Open JunjieHu opened 9 years ago
You need read a whole line by "get", but you can write a shorter line in the block with "updateBatch" function.
The only way to reduce the number of unneeded element is to store each block as a line.
Let me make it more clear. I mean that all the data in table A should be used in each iteration. For example,
void runnable(int localThreadId){
// I need to use all the value in table A to calculate the updated value of A
wtw = v' * A * v
//**here, I need to use all the data in A by get() lines by lines, which is time-consuming.
// different with MF, MF just needs to get L(i) and R(j) instead of the whole matrix
// perform update to block A(i,j) A(i,j) = A(i,j) + beta*wtw }
I think you should avoid to update the whole table A in a single runnable function.
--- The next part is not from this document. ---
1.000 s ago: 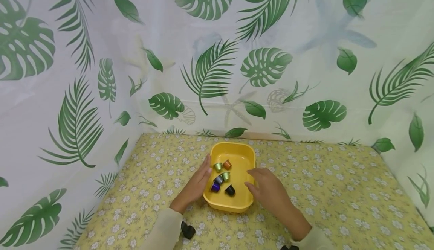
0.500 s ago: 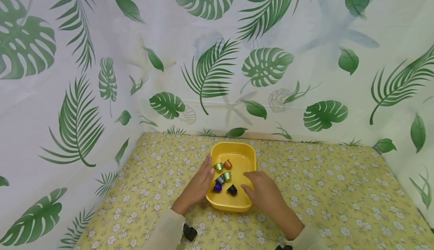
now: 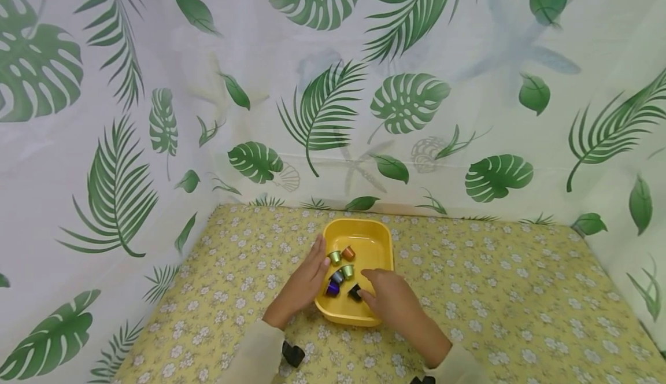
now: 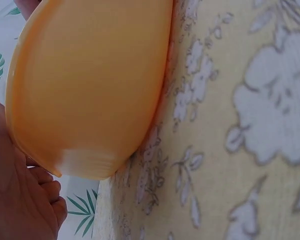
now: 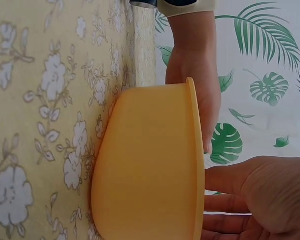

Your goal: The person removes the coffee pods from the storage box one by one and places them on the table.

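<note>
A yellow plastic tub (image 3: 370,252) holds several coffee capsules. Toward its left side lie a green capsule (image 3: 335,258), an orange one (image 3: 348,252), a second green one (image 3: 347,272), a grey one (image 3: 337,277) and a purple one (image 3: 332,289). My left hand (image 3: 302,285) rests along the tub's left side, fingers extended beside the rim. Over the right rim reaches my right hand (image 3: 395,300), thumb tip right at the black capsule (image 3: 354,292), fingers stretched above it. The right wrist view shows the tub's outer wall (image 5: 150,160) with fingers (image 5: 225,204) past the rim; the capsules are hidden there.
A yellow flowered cloth (image 3: 494,297) covers the table under the tub. White curtains with green leaf prints (image 3: 406,103) stand behind and at the sides. Black camera mounts (image 3: 293,354) sit at both wrists.
My right hand has moved left and inward over the tub, bringing its thumb to the black capsule. The left hand stays at the tub's side; the tub has barely shifted.
</note>
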Demonstrator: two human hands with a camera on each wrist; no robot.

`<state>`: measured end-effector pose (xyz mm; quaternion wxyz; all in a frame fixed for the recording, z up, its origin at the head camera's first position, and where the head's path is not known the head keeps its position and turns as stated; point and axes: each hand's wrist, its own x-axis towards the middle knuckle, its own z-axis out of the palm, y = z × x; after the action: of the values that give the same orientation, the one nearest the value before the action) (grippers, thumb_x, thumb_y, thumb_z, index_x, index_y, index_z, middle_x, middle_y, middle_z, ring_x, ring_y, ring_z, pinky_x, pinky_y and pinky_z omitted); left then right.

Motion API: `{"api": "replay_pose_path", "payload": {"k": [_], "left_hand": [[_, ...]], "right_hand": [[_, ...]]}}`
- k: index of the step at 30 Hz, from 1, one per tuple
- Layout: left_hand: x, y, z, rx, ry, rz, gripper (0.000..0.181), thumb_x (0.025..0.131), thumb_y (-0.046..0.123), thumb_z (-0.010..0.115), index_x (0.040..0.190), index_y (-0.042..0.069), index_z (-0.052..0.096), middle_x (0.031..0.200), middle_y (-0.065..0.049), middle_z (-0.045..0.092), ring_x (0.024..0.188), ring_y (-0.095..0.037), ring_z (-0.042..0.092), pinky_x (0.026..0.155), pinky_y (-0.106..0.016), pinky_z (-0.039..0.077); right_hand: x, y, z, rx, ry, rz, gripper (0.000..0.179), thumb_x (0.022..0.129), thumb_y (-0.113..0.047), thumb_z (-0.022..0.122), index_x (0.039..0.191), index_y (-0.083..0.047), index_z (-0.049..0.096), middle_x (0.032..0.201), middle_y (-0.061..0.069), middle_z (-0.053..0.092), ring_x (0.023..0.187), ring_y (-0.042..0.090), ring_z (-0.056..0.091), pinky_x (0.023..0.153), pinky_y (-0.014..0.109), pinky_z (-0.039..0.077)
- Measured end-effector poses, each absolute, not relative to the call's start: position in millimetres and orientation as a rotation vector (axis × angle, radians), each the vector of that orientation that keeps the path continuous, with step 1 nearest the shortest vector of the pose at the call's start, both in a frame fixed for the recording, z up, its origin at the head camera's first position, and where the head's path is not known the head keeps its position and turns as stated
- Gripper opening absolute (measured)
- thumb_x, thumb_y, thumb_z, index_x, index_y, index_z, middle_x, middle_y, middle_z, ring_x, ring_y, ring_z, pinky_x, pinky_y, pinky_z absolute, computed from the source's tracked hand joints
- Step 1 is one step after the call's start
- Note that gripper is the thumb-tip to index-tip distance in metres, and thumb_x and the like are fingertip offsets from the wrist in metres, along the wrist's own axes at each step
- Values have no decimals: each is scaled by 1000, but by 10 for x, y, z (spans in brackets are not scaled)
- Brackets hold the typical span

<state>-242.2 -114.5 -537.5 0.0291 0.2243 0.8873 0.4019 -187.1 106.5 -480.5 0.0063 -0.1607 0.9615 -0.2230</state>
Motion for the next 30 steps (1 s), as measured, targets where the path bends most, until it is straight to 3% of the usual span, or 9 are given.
{"api": "replay_pose_path", "payload": {"k": [9,15,23,27,30], "left_hand": [[-2403,-1097,-5315,704,2799,1124,59,114,32,27,163,5,7,169,2,-8,156,-22,4,124,-47,16],[-2396,-1073,-5285,713,2791,1119,59,114,31,27,163,6,7,169,0,-6,155,-21,6,124,-46,18],[-2394,-1086,-5313,715,2807,1105,59,114,31,28,163,6,7,169,0,-6,154,-20,8,123,-45,20],[-2392,-1090,-5321,701,2807,1106,59,114,31,27,163,7,7,168,2,-7,154,-19,8,123,-45,20],[-2387,-1092,-5316,695,2802,1108,59,114,32,27,163,7,7,168,2,-7,154,-19,8,123,-45,20]], "right_hand": [[-1895,982,-4872,-506,2963,-665,42,89,-21,81,121,3,71,112,17,73,102,32,70,86,46,58],[-1921,947,-4940,-526,2976,-603,39,88,-21,82,116,4,71,98,14,73,88,27,70,79,43,59],[-1951,894,-4989,-524,2960,-605,18,87,-17,83,91,-4,71,79,5,67,70,17,64,59,32,49],[-1970,876,-5009,-540,2956,-606,19,86,-16,83,95,-3,73,82,6,69,70,16,63,57,31,46],[-1976,877,-5019,-558,2944,-623,26,86,-16,83,104,0,73,91,10,73,78,20,68,62,33,52]]}}
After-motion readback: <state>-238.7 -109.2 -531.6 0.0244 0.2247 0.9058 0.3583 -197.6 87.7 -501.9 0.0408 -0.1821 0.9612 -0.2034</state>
Suppose I have a table A stored in the PS table. I partition the table A into n x m blocks, where A(i,j) denotes the (i,j)-th block by rows and columns.
Each time I need to update just ONE block of the table A in each thread. Suppose a thread needs to update the block A(i,j), but it needs to use ALL the elements in A to calculate the update of block A(i,j). Thus, It needs to read every line of A, which I think would slow down the program. Do you have any idea to avoid reading all the data in A?
Different with Matrix Factorization: To update the i-th row of L and j-th column of R for each thread, MF doesn't need to use all the data in L and R table.
-Junjie